▶ **INSTRUCTIONS TO FOLLOW**: Among the records that follow, count the lines with the string "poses"; report only that count.

(Beginning of GIVEN DATA)

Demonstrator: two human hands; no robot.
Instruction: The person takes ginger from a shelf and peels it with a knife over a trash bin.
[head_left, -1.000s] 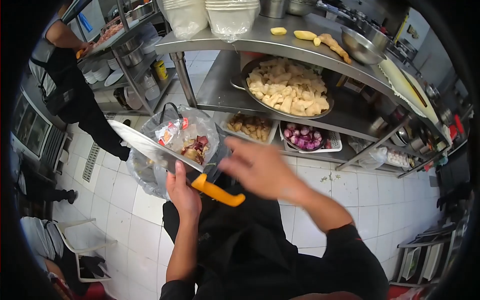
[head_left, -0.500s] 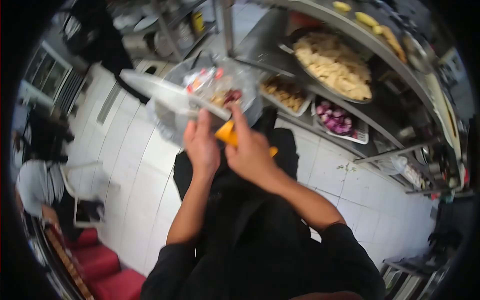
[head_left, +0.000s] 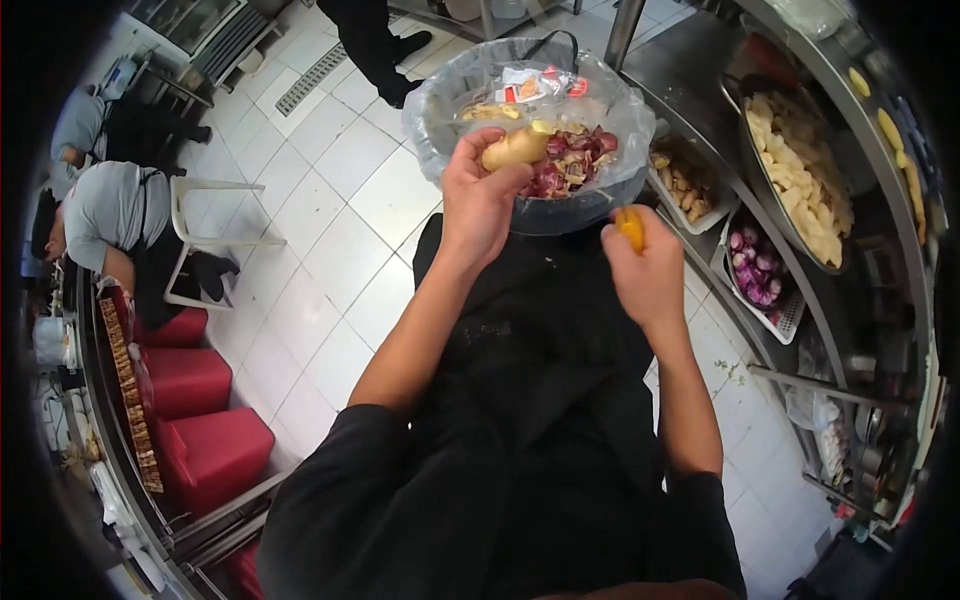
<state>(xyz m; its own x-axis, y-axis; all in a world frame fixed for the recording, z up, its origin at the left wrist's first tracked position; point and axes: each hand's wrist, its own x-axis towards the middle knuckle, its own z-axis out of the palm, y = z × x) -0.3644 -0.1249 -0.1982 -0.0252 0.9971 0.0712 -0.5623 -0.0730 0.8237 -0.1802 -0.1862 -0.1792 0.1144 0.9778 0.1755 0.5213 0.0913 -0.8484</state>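
Note:
My left hand (head_left: 477,200) is closed around a piece of ginger (head_left: 515,148), pale tan with a yellow end, above the near part of a lined waste bin (head_left: 425,115). Reddish-purple onion skins (head_left: 575,160) and some wrappers (head_left: 535,85) lie inside the bin. To the right of the bin's near rim, my right hand (head_left: 645,265) grips the yellow handle of a knife (head_left: 630,230). Its blade cannot be made out now.
Metal shelving on the right carries a large pan of pale peeled pieces (head_left: 800,170), a tray of ginger (head_left: 685,190) and a basket of purple onions (head_left: 755,265). Red bins (head_left: 215,450), a white chair (head_left: 215,235) and a seated person (head_left: 115,215) are at left.
My hands, close together over the bin's near edge before, are now apart. The long, pale, blurred blade no longer shows clearly. The ginger has come into view in my left hand; the camera view has shifted.

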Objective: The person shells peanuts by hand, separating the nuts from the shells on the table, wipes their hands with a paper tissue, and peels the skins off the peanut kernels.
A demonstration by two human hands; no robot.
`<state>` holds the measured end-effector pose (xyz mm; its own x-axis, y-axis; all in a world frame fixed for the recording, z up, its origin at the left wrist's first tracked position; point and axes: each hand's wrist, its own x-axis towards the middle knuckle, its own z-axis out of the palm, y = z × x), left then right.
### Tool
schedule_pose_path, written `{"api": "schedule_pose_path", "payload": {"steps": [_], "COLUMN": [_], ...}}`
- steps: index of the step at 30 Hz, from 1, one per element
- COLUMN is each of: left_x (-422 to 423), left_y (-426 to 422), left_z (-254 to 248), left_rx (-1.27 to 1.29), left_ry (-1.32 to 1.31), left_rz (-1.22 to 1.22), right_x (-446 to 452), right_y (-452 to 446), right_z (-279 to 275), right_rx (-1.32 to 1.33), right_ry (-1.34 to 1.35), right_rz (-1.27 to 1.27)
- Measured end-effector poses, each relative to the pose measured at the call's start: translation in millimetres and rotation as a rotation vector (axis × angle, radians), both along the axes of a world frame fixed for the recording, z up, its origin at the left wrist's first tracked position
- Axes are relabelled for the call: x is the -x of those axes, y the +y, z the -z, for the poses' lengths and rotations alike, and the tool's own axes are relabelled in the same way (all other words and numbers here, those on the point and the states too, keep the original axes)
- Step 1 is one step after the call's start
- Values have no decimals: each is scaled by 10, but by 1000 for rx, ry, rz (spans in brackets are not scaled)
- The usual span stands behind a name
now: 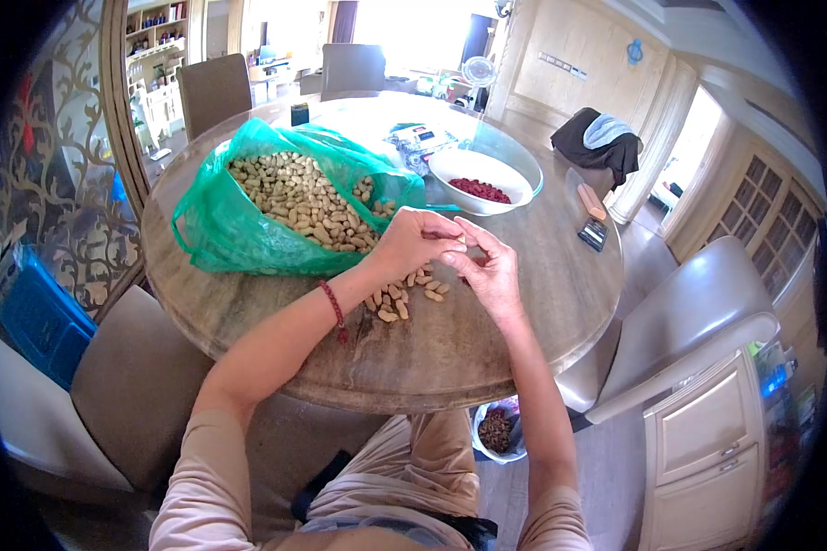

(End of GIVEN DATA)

▶ **EXERCISE SOLUTION**: 2